Of concern here are G. L. c. 90, § 3 (vehicles of nonresidents), § 8 (licenses to operate), and § 10 (operation of motor vehicles). Section 10 requires all persons operating motor vehicles in Massachusetts to be licensed, and failure to produce a valid license during a traffic stop can provide probable cause for an arrest. See Commonwealth v. Lantigua, 38 Mass. App. Ct. 526, 528 (1995), citing G. L. c. 90, §§ 10 & 21.
For our purposes, § 10, like § 8, distinguishes between residents and nonresidents. Very simply, residents need a Massachusetts license to drive; nonresidents do not so long as they possess a valid out-of-State license. Needless to say, new residents must become licensed in Massachusetts.
While the nonresident exception in § 10 merely permits nonresidents to drive in the State without a Massachusetts license, § 3 permits them to operate their out-of-State registered vehicles in Massachusetts, subject to insurance requirements. In essence, § 3 relieves nonresidents who work, attend school, or own property in Massachusetts from having to register their cars in-State, *689 so long as they do not become residents. It does not, however, trump the requirement in § 10 that an individual who becomes a legal resident of Massachusetts must obtain an in-State license. See Jenkins v. North Shore Dye House, Inc., 277 Mass. 440, 443 (1931) (“[Section 3] cannot . . . be construed to mean that one who has been a nonresident but who has ceased to be a nonresident because he has removed his residence from another State or country to this Commonwealth is entitled to the immunity extended to a nonresident”).
Section 8 covers the application and examination requirements for obtaining a Massachusetts license. There is no exception for new residents that allows them to drive under their out-of-State licenses. In fact, G. L. c. 90, § 8, as amended through St. 2002, c. 313, § 2, provides in pertinent part: “If for any reason the registrar or his agents are unable to examine an applicant for a license promptly, the applicant [so long as s/he is duly licensed elsewhere] may be issued a receipt . . . [which] shall be carried in lieu of the license” for a period of up to sixty days.

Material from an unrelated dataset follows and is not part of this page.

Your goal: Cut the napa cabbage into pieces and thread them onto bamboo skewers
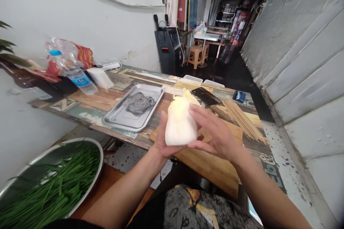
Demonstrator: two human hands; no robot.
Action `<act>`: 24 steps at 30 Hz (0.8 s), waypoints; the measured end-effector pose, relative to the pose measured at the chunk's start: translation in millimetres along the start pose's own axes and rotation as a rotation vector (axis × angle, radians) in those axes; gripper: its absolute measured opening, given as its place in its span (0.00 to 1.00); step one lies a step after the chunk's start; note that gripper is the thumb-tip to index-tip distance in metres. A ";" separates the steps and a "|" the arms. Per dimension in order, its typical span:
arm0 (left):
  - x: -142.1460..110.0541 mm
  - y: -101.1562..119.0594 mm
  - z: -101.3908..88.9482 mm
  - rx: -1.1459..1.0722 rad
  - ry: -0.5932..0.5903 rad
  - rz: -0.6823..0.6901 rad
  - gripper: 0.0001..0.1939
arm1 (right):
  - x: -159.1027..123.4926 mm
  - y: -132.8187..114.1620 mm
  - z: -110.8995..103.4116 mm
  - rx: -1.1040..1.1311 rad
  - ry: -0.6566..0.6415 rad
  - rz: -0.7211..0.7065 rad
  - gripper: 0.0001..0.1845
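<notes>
A pale white-yellow cabbage (179,121) is held upright above the wooden cutting board (215,164). My left hand (161,139) cups it from below and behind, fingers wrapped around its base. My right hand (212,132) rests on its right side with fingers spread across the front. A dark cleaver (205,96) lies on the table just beyond the cabbage. A bundle of bamboo skewers (242,118) lies to the right of the board.
A steel tray (120,118) with a grey crumpled thing sits left of the board. A large metal bowl (100,157) of green chives is at lower left. A water bottle (77,77), bags and a plant stand at the table's far left. Grey shutter wall at right.
</notes>
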State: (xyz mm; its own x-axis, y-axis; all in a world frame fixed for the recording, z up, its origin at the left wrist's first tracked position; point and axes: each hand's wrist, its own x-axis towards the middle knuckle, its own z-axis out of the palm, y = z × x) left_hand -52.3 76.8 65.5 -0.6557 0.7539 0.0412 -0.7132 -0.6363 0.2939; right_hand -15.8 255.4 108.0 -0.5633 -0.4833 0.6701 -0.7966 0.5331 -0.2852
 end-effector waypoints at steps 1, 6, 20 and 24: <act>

The effect of the trial court’s reading of § 3 is that, at least for purposes of a police officer’s request to a driver, the production of a facially valid out-of-State license and registration is conclusive on the issue of residency. This stretches the nonresident exception under § 3 to the point where it overwhelms the requirements for residents under §§ 8 and 10. There is no question that § 3 allows a nonresident to acquire “a regular place of abode or business or employment in the commonwealth” and remain a nonresident; the question is whether the police can make a reasonable determination in the field that an individual has crossed the line from nonresident to resident.
Language from Commonwealth v. Caceres, 413 Mass. 749, 753 (1992), is instructive, if not controlling. “The decision not to permit Calderon [the passenger] to drive the vehicle away was based on the trooper’s reasonable belief that Calderon was not authorized to operate the vehicle in Massachusetts. The uncontroverted evidence warranted an objectively reasonable belief that Calderon had been in the continental United States for three years and that Calderon should, but did not, have a license to operate other than the Puerto Rico license.”
Like the trooper in Caceres, the police officer here possessed *690 a reasonable basis to conclude that the defendant resided in Massachusetts, requiring a local license. Indeed, it appears almost inescapable that the defendant was a resident. From the perspective of Sergeant Tynan, the defendant had lived and worked for years in Massachusetts, possessed a local driving record dating back to 1989, had at one point a Massachusetts license, drove a truck with a sticker on it for the local dump, and said he was planning on going the following day to the Registry to obtain a license.
Under these circumstances, the officer was warranted in believing the defendant was a resident, requiring a local license. Not having one, he was subject to arrest. Since the sergeant had probable cause to arrest the defendant, the evidence seized is admissible.”
Those in “border” communities in Massachusetts likely run into this more often. But the case is a good illustration of how a blurred line of resident/non-resident can be resolved under the statute.